After you have modified the input and output dir, run the job as described in the Batch Import Example document:
pinot-admin.sh LaunchDataIngestionJob \
-jobSpecFile /absolute/path/to/job-spec.yml
The segment creation output on the console will tell you where Apache Pinot will store the created segments (it should be your output dir). You should see a line appear in the output as:
...
outputDirURI: /absolute/path/to/incubator-pinot/contrib/pinot-druid-benchmark/data_out/segments/
...
Inside there you'll find the tpch_lineitem_OFFLINE directory with 7 separate segments, 0 through 6. Tar/GZip the whole directory and this will be your optimal_startree_small_yearly temp segment that the benchmark requires.
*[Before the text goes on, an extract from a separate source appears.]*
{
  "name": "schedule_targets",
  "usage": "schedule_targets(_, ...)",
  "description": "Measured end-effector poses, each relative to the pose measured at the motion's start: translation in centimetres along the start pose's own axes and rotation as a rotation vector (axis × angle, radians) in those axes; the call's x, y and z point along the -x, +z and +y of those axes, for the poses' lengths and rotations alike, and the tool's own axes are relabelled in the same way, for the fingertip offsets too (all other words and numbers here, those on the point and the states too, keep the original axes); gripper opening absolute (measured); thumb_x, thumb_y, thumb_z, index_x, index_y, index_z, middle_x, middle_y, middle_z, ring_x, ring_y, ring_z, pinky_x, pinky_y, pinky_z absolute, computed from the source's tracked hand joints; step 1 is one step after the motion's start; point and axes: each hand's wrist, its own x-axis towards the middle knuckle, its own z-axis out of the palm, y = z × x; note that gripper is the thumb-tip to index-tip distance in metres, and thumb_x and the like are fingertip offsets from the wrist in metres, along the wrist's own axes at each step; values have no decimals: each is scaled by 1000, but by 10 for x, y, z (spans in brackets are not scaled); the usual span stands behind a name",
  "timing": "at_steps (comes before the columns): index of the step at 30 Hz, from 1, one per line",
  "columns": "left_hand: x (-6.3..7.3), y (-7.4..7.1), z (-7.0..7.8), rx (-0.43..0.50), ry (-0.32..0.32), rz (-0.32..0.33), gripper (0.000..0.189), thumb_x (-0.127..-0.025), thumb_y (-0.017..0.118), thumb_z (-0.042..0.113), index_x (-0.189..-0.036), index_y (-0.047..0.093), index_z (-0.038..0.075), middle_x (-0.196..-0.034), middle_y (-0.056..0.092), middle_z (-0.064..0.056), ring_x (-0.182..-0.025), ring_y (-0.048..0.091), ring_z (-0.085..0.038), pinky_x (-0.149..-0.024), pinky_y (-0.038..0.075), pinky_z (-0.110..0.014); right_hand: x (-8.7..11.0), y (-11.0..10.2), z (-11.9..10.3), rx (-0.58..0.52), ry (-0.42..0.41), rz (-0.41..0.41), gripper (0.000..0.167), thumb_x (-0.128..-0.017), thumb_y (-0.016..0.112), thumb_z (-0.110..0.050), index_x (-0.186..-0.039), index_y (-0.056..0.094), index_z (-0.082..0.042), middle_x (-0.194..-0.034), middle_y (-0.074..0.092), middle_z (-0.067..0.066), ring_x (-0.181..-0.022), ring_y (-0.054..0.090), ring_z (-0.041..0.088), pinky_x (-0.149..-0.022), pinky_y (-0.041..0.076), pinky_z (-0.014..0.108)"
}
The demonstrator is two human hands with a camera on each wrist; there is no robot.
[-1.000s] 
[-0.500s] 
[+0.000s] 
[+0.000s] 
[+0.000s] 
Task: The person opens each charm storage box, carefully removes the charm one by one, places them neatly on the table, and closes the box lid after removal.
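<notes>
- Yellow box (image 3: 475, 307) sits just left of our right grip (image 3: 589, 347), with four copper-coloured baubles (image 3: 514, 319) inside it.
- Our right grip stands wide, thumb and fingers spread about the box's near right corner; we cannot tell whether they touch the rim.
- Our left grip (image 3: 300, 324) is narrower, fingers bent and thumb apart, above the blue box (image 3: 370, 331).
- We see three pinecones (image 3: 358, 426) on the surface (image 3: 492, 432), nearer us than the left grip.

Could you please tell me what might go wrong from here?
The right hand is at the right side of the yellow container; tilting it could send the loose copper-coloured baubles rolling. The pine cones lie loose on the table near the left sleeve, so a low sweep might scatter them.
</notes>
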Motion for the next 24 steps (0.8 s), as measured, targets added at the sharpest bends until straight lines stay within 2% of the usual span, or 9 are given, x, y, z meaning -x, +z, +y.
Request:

However, wait first for the segment creation to finish.
Try few queries to ensure that the segments are working. You can find some
sample queries under the benchmark directory src/main/resources/pinot_queries
.
Watch the console output from the Apache Pinot cluster as you run the queries, and make sure
there are no complaints in there that the queries were slow since index wasn't found.
If you see a message saying the query was slow, it means that the indexes weren't
created properly. With the optimal star tree index your total query time should be
few milliseconds at most.
You can now shutdown the Apache Pinot cluster which you started manually and when you launch the benchmark server cluster it will pick up your new segments.